Discovery of Cryptic Natural Products Using High-Throughput Elicitor Screening on Agar Media



Professor Mo Seyedsayamdost

Professor Mohammad R. “Mo” Seyedsayamdost runs the Mo LAB in Princeton’s Dept. of Chemistry.  Ten years ago he developed a high-throughput screening approach referred to as HiTES (High-Throughput Elicitor Screening) using libraries of small molecule elicitors to activate silent/cryptic bacterial biosynthetic gene clusters which could greatly expand the repertoire of therapeutic natural products.  His lab continues to develop the HiTES approach on agar instead of liquid media to access the products of cryptic biosynthetic gene clusters in two Burkholderia species.  The new agar HiTES approach methodology and results are summarized as follows:

- High-throughput elicitor screening (HiTES) in a 96-well plate format with robotic addition of elicitor compounds

- UPLC-Qtof-MS analysis of the metabolites produced in the HiTES assay

- 3D metabolomic mapping using MetEx software to analyze the UPLC-Qtof-MS data

- Large-scale agar cultures with elicitor compounds to produce and purify novel metabolites

- 1D and 2D NMR spectroscopy to elucidate the structures of the purified metabolites


- They successfully applied an agar-based high-throughput elicitor screening (HiTES) approach to induce the production of five new cryptic natural products, including two unusual burkethyl compounds, in Burkholderia plantarii and Burkholderia gladioli, which were not observed in liquid cultures.

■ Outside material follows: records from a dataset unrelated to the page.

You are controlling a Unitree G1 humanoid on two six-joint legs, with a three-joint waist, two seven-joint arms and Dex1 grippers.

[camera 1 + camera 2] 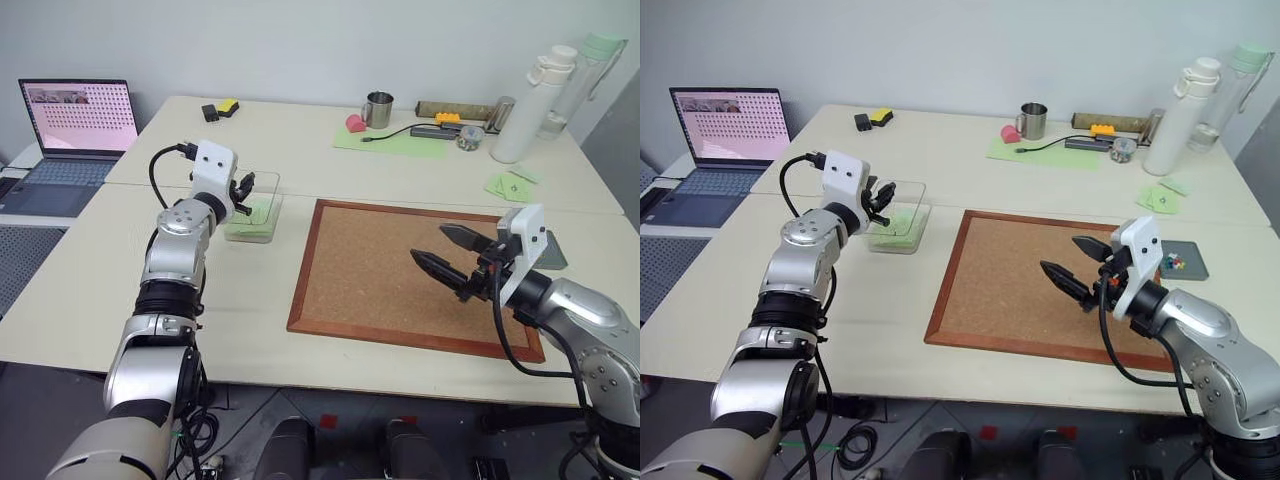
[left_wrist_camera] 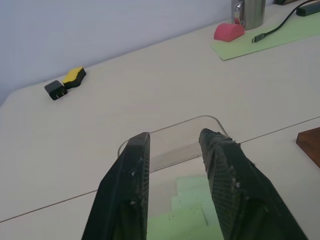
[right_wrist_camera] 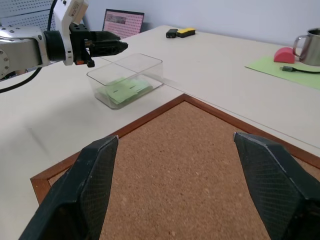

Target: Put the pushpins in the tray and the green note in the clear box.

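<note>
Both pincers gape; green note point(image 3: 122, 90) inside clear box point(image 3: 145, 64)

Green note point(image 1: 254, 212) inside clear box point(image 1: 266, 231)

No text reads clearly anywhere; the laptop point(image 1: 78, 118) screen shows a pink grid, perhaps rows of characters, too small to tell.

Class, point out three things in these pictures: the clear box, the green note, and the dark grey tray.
clear box point(image 3: 148, 65): right wrist view, far corner of its wall.
green note point(image 3: 125, 90): right wrist view, middle of the paper lying inside the box.
tray point(image 1: 1193, 262): right eye view, bare right part of its floor.
</note>
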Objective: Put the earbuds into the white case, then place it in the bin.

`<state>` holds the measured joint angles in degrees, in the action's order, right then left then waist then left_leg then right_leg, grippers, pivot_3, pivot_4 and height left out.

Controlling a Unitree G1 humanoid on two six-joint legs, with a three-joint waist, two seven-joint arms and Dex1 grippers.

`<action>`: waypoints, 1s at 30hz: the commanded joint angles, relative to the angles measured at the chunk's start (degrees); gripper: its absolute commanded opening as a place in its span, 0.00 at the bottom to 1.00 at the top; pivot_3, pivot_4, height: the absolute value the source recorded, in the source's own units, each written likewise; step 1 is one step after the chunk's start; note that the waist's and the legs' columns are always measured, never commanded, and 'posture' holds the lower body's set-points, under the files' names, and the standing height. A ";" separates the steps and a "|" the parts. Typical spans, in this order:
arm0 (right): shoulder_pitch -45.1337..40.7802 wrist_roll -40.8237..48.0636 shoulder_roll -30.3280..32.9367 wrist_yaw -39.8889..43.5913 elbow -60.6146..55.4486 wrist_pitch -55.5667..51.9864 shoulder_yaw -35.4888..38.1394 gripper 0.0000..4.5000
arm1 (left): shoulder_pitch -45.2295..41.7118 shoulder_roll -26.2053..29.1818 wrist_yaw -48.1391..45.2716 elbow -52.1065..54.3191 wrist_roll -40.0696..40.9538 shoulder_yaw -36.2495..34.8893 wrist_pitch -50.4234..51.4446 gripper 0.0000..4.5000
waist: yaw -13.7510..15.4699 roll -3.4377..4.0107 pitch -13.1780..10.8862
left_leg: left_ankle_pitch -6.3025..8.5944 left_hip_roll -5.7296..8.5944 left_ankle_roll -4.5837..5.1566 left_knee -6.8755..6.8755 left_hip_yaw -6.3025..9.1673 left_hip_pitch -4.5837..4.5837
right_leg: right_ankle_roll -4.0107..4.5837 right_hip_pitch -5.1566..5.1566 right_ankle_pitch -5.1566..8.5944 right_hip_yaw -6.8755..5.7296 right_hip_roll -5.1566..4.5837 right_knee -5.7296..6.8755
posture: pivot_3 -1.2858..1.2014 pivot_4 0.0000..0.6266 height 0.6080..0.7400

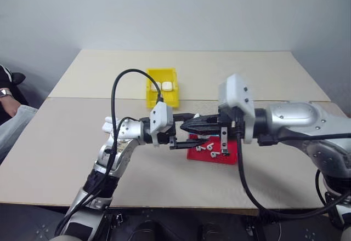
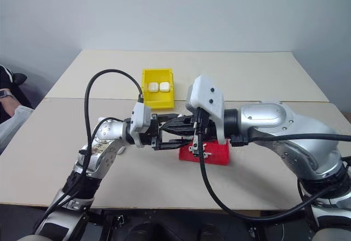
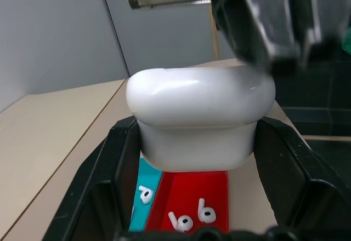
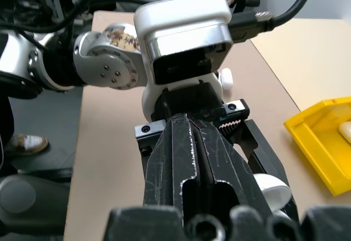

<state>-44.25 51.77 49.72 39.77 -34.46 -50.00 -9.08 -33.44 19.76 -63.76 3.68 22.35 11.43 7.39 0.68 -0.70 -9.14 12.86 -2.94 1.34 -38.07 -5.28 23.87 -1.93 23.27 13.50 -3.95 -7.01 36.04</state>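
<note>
My left gripper [image 3: 197, 137] is shut on the white case [image 3: 200, 115], which sits between its two black fingers above the table. My right gripper [image 4: 192, 131] is shut with its fingers pressed together. It points at the left gripper and hangs just over the case's top [image 4: 271, 189]. The two grippers meet in mid-air above the red tray [image 1: 214, 156]. Several earbuds [image 3: 207, 213] lie loose on that tray. The yellow bin [image 1: 149, 87] stands beyond the grippers on the table, with two white cases [image 2: 157, 87] lying inside it.
The tray has a cyan part [image 3: 147, 178] beside the red one. A person's arm and sleeve [image 1: 8, 107] show at the table's left edge. Black cables loop up from both wrists.
</note>
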 commanded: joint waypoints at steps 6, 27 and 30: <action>0.57 -8.02 1.90 5.87 -0.08 2.88 0.76 0.04 | 0.45 -0.82 0.29 2.67 1.68 -2.09 -2.31 0.62 | 0.00 0.00 0.00 | 0.00 0.00 0.00 0.00 0.01 0.00 | 0.00 0.00 0.00 0.00 0.00 -0.01 | 0.52 0.24 1.00; 10.40 -5.70 -2.54 -0.45 1.34 5.40 20.68 0.04 | -14.17 -5.18 37.70 -19.11 -20.41 -8.36 -5.28 0.62 | 0.91 -0.11 -0.02 | 0.00 0.03 0.00 -0.14 -0.05 0.01 | -0.02 -0.13 -0.03 -0.16 -0.01 0.01 | 0.52 0.24 1.00; 14.15 -6.00 -3.68 -3.19 -0.16 5.37 21.26 0.04 | -20.10 -5.65 47.09 -30.13 -24.64 -9.39 -8.07 0.62 | 0.71 -0.14 -0.03 | 0.04 0.05 0.07 -0.11 -0.04 0.09 | -0.04 -0.09 -0.03 -0.15 -0.02 -0.08 | 0.52 0.24 1.00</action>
<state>-30.26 46.08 46.17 38.16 -32.35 -45.16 10.00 -51.78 14.32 -21.57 -22.61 -0.09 2.88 1.12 1.39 -0.84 -9.17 12.91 -2.90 1.42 -38.18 -5.35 23.99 -1.98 23.21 13.47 -4.07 -7.03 35.94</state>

- They identified the biosynthetic gene cluster responsible for the production of the two new burkethyl compounds in B. plantarii. 

- They also discovered three new gladiobactin analogs in B. gladioli using the agar-based HiTES approach.


Agar-based HiTES is a promising approach for discovering new natural products, even from bacterial strains that have been extensively studied before.


HiTES on solid agar media. (a) Cells are grown in “mini-petri dishes” on agar in the presence of potential elicitors. The induced metabolomes are then extracted and subjected to UPLC-Qtof-MS to identify cryptic metabolites. (b, c) Application of agar-based HiTES to B. plantarii (b) and B. gladioli (c). Metabolites that are overproduced or induced are shown in 3D maps displaying the m/z and intensity for each compound as a function of elicitor.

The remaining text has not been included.